Norris disappeared. But he was a ghost. He could do that. He appeared again, on the other side of the kids. Linda and the children stood between me and Norris.

“Get out of the way,” I told them. I let Norris see that I had the golf club and that I meant to use it. It crossed my mind that he wouldn’t care. He was dead already. Then I let the thought go. There was nothing else I could do.

I advanced toward Norris. He watched me approach and started to laugh.

“You think this is funny?” I said.

Then everything got very warm.

The sun blinked out. The world went dark.

EDGEWATER

TUESDAY, AUGUST 12

DEAR DAD,

The rule was I had to wait two weeks before I could write you. Maybe it’s just to see if the crazies here (like me!!) know what day it is, so we can tell when two weeks have passed. Which would mean we’re sane enough to start reestablishing contact with the outside world.

I wish I could have written to you before. There’s been so much I’ve wanted to say.
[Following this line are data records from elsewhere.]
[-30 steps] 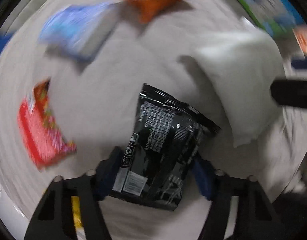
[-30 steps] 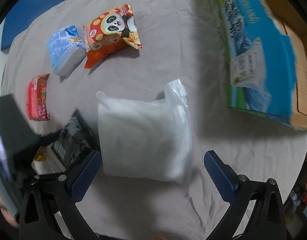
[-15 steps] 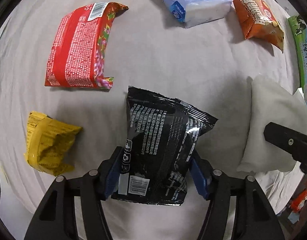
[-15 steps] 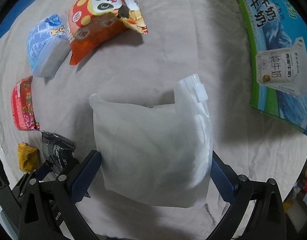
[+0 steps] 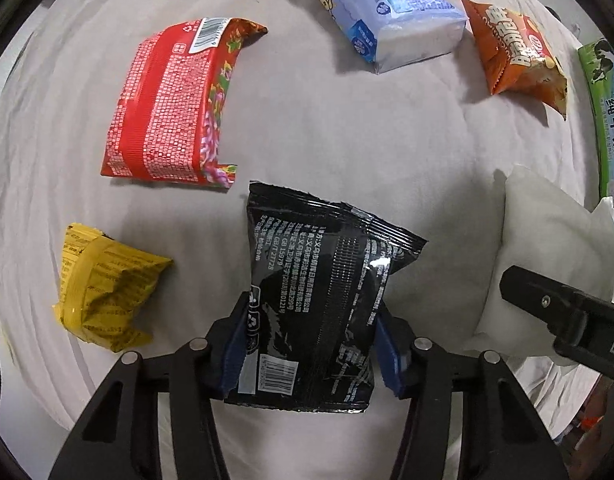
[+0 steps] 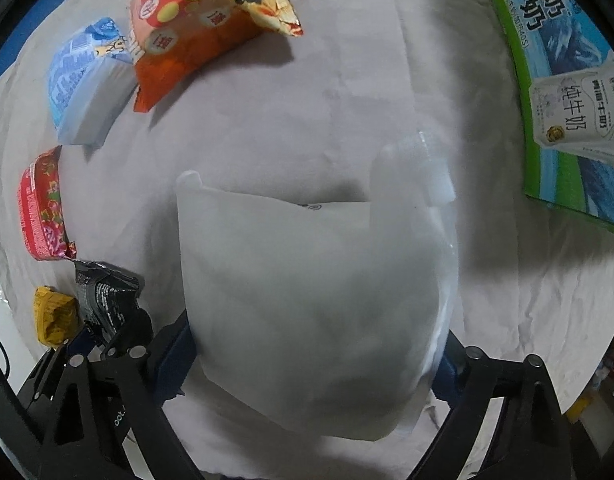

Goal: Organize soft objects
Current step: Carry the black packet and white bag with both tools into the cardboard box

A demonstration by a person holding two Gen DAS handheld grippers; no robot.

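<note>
Looking down the left gripper (image 5: 309,354), only that view shows its jaws clamped on the black bag (image 5: 319,304), having just closed tighter than a second ago. The right gripper (image 6: 315,364) has narrowed its jaws around the white pouch (image 6: 315,292) on the desk (image 6: 367,92); contact is unclear. Beyond lie one yellow, one red, one blue, one orange packet.

Black frames, silver screws, blue-padded fingers (image 5: 233,344).
</note>
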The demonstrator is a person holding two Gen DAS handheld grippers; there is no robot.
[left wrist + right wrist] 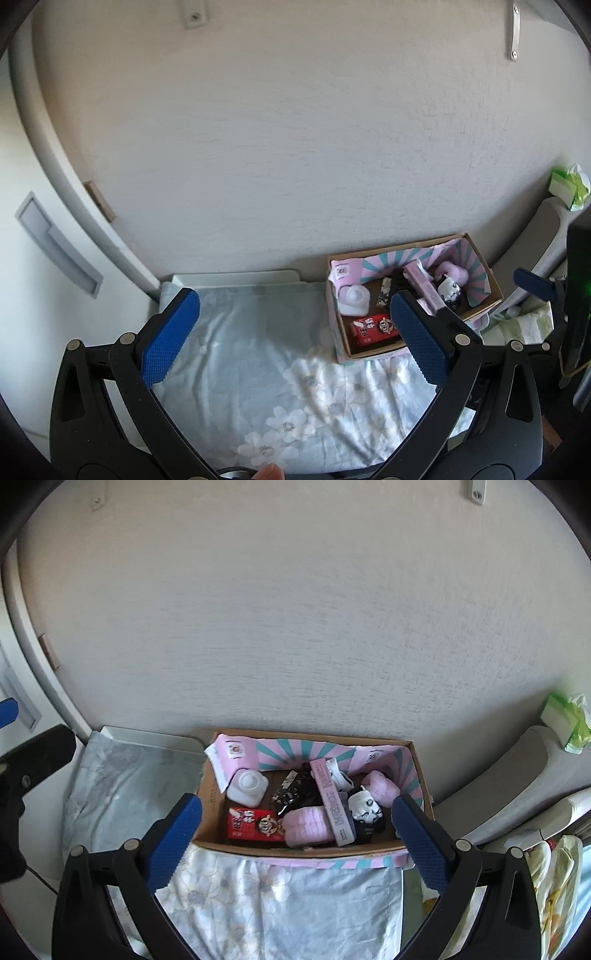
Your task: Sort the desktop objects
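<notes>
1. The left tongs [293, 332] are wide apart and hold nothing. They hang over the flowery blue cloth [258, 369] on the table.
2. The right tongs [297, 843] are wide apart too, with nothing in them, just in front of the cardboard box [295, 849].
3. The box sits by the wall. Inside are a red carton [253, 825], a white bottle [247, 788], a pink fluffy thing [306, 825] and a long pink box [332, 801].

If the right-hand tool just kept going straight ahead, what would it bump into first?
Probably the open cardboard box: the right tool, jaws open and empty, points into it, toward the pink roll. Depth is hard to judge.
</notes>
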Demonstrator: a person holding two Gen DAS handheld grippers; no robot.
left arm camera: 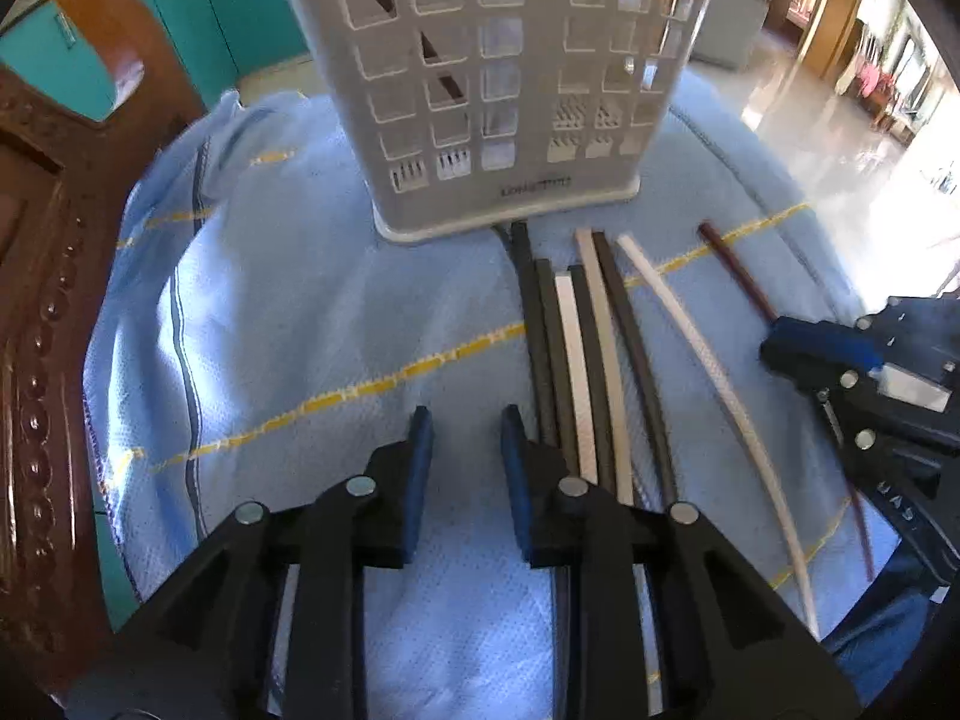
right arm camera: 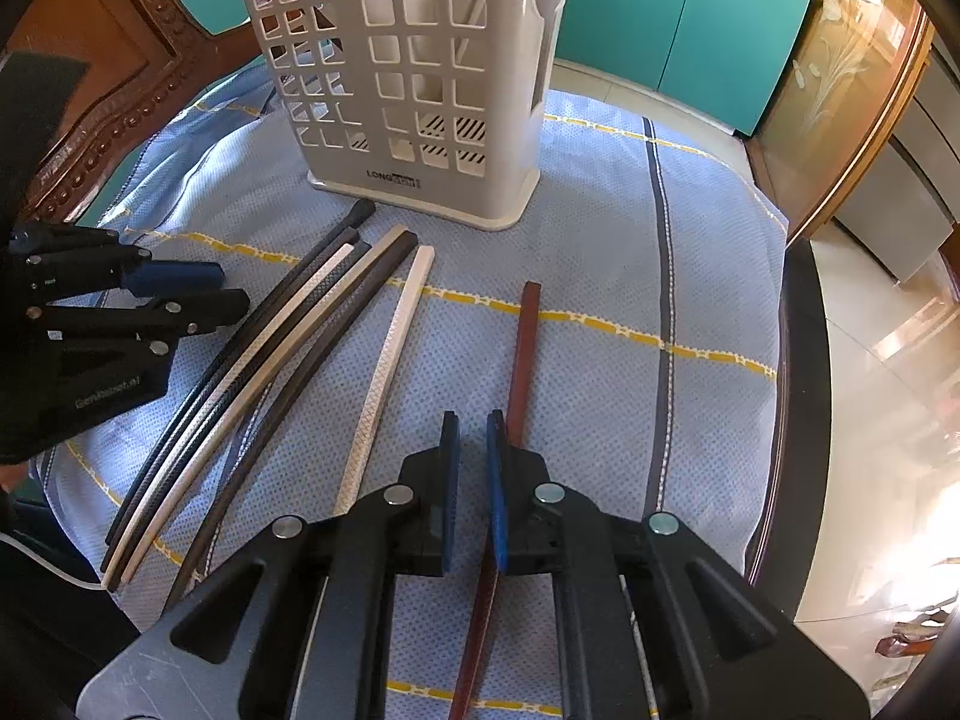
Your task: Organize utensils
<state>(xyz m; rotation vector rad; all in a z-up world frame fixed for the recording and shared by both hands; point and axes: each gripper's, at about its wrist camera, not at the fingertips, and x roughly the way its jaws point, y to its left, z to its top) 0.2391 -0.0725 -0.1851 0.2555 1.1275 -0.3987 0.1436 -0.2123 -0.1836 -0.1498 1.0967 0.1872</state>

But maybe it’s good for me to have had this time to sort out what happened to me on the island.

Dad, it was really strange to wake up in my bed in my room on the island and see you leaning over me, frowning and worried, saying, “Jack, Jack, please wake up.”

“I’m awake,” I said. “My head hurts. What happened? What are you doing here, Dad?”

You said, “It’s not clear, Jack. We’re still trying to figure it out. It seems you had some kind of episode. Jim Crackstone sent a doctor out on the ferry with me. According to the doctor, you had a little … break with reality. And we need to figure out what caused it. If it’s something physical or mental or—”

I touched the sore spot on the back of my head. It’s a shock to discover a painful Ping-Pong ball bulging straight out of your skull.

“What’s this?” I asked. “This bump back here?”

Linda and the kids said that I was yelling and threatening them with a golf club. Linda knew she had to defend the children. She yanked another club out of the ground and hit me from behind, not hard enough to seriously injure me but hard enough to knock me out cold.

I said, “I wasn’t threatening the kids. I was defending them from Norris.”

You asked me who Norris was, and I told you he was a guy who used to work on the island. You asked me if he’d come back to the island recently, or since I got there, or what.

“Dad,” I said. “Don’t you get it? The guy is dead. It was his ghost.”

“That’s our problem right there,” you said.

You know the next part, Dad. Jim Crackstone’s doctor came in to talk to me, and he asked if I wanted something to make me feel better. I knew it was a bad idea. I knew it meant they were going to drug me. They’d probably take me off the island and lock me up somewhere. But you know what? By then I would have gone for anything that anyone promised would make me feel better.

I dimly remember the ferry ride. You stayed with me for the whole trip. You kept saying I’d be fine. I remember checking into this hospital or treatment center or whatever this is. I remember someone in a white coat saying that I’d had a serious infection and also that I hadn’t slept for a long time. Which was strange. Because I was pretty sure I had slept. I remember sleeping on the island with the sounds of the waves in my ears and waking up to the cries of the seagulls. But already I was figuring out that I was probably the last person who knew what had really happened—to me!

A few days after I got here, I started seeing Dr. Lee, who’s quiet and nice and mostly listens and lets me talk, though every so often he stops me and asks me to think about something. So far he’s asked me to think about Mom dying and whether that had any effect on what happened to me, all these years later, on the island. My seeing ghosts and so forth.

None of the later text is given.